それよりも今度はカルロスさんを連れてサブリナさんの家へと向かった。カルロスさんの口添えもあり、彼女の家族は快く事情を受け入れてくれた。そして、彼女が猫の姿になる夜になるまで待ったあと、カルロスさんと同じようにラーの鏡を彼女に向けた。
「ああ……、もとに戻ったわ!! 信じられない!! やっとあなたに愛の言葉を伝えることが出来るのね!!」
「ああ、そうだよ! やっと君を抱きしめることができる!! 愛の言葉を伝えることができるんだ!!」
カルロスさんは人間の姿に戻ったサブリナさんを思い切り抱きしめた。彼女もまた、カルロスさんの胸の中で咽び泣いていた。
「二人とも、元に戻ってよかったね!」
「うんうん、これでハッピーエンドだね!」
シーラの言葉に頷きながら、私は二人の愛し合う姿を眺めていた。会話もできなかった恋人たちが、ようやく元の姿に戻ることができ、一緒にいられるようになったのだ。二人にとって、こんなに幸せなことはこれ以上ないだろう。
翌日、ユウリはラーの鏡を返すために再びサマンオサへと向かった。一方私たちは、一足先にヒックスさん達の待つ港へと戻ることにした。
「それにしても、改めてラーの鏡ってすごいんだね。これがあればどんな魔物の正体も暴けるんじゃない?」
「そうだね☆ もしかしたらヤマタノオロチの正体もすぐにわかったかもしれないね♪」
シーラの言う通り、ジパングで偽のヒミコ様と会っていたとき、ラーの鏡のことを知っていれば、村人は疑うこともなくすぐにヒミコ様が偽物だと納得してくれたかも知れない。
そんな事をふと考えながら、私は隣を歩くルークの様子がいつもと違うことに気がついた。
「どうしたの、ルーク?」
「ああ、いや、別に……」
尋ねると、彼は歯切れの悪い返事をした。幼い頃のルークを知っている私には、それが何かをごまかしている素振りだということに気がついていた。
無言でじっと見つめ返すと、ルークは逡巡しながらもこれ以上は誤魔化せないな、と口を割った。

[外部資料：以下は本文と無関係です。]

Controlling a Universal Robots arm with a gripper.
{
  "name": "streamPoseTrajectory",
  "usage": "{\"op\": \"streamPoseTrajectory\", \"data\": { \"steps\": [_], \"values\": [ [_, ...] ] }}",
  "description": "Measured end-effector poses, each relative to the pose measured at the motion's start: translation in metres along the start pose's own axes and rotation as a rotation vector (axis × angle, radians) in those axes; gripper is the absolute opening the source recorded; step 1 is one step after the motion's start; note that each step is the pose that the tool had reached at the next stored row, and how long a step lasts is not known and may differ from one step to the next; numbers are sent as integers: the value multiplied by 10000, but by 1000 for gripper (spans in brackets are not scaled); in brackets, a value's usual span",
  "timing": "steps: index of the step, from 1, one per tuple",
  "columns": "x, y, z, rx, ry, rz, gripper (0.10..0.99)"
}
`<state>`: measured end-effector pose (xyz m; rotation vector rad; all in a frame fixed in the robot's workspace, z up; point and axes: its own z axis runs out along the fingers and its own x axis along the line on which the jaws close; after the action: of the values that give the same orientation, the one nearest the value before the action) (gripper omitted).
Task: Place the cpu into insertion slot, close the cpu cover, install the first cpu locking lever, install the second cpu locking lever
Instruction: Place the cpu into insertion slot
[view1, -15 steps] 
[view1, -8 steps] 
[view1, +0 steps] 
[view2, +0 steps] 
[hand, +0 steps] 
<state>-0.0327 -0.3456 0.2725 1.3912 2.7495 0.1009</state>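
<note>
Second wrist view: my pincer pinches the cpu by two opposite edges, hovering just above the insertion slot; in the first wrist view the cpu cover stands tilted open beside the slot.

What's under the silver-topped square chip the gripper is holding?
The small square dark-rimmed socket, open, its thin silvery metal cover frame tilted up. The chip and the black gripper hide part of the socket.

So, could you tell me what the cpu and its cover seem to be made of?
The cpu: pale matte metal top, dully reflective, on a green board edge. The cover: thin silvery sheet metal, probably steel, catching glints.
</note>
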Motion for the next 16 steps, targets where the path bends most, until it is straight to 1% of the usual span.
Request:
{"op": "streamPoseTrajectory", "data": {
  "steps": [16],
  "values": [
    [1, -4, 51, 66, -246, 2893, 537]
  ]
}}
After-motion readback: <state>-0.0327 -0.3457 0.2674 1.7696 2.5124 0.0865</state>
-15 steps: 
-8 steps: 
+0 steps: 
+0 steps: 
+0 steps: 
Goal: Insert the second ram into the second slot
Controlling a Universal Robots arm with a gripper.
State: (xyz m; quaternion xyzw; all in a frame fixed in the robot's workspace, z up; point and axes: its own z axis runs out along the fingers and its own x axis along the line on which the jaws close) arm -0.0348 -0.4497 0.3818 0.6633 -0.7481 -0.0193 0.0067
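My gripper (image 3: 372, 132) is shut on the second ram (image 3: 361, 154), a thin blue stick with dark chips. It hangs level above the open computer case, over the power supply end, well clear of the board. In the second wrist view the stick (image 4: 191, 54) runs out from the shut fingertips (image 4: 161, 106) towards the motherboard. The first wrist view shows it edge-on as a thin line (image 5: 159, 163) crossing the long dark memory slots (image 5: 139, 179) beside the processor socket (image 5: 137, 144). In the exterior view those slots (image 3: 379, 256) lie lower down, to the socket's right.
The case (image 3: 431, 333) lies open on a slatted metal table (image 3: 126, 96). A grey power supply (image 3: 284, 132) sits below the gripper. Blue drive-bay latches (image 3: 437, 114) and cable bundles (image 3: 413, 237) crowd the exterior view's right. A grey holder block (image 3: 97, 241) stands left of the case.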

「正直僕は、ユウリの考えがよくわからない。助けるためにお金を請求するくせに、結局無償で人を救っている。そんな彼を、ミオたちも受け入れている。新参者の僕には到底分からないよ」
確かに、ユウリとの付き合いが短い彼にとっては、理解できないことなのかもしれない。そもそも私にも、言葉で説明するには難しかった。
――だから、私なりの言葉で伝えたい。
「だってユウリだからね。そういう性格だから仕方ないよ」
「?? どういうこと?」
「私も最初はルークとおんなじこと思ってたよ。でも、ユウリはルークが思うほど薄情な人じゃないよ。それはユウリが勇者だからじゃなくて、そういう性格なんだと思う」
きっと一人でぶつくさ言いながらも、お礼など顧みず人のために手を差し伸ばしてくれる――。そういう人なのだ、彼は。
「……やっぱりミオは優しいね」
「多分シーラとナギも、私と同じことを思ってると思うよ?」
それでもルークは、いまいち納得しきれない表情をしていた。これ以上何か言っても無駄かもと感じた私は、諦めて先を急いだのだった。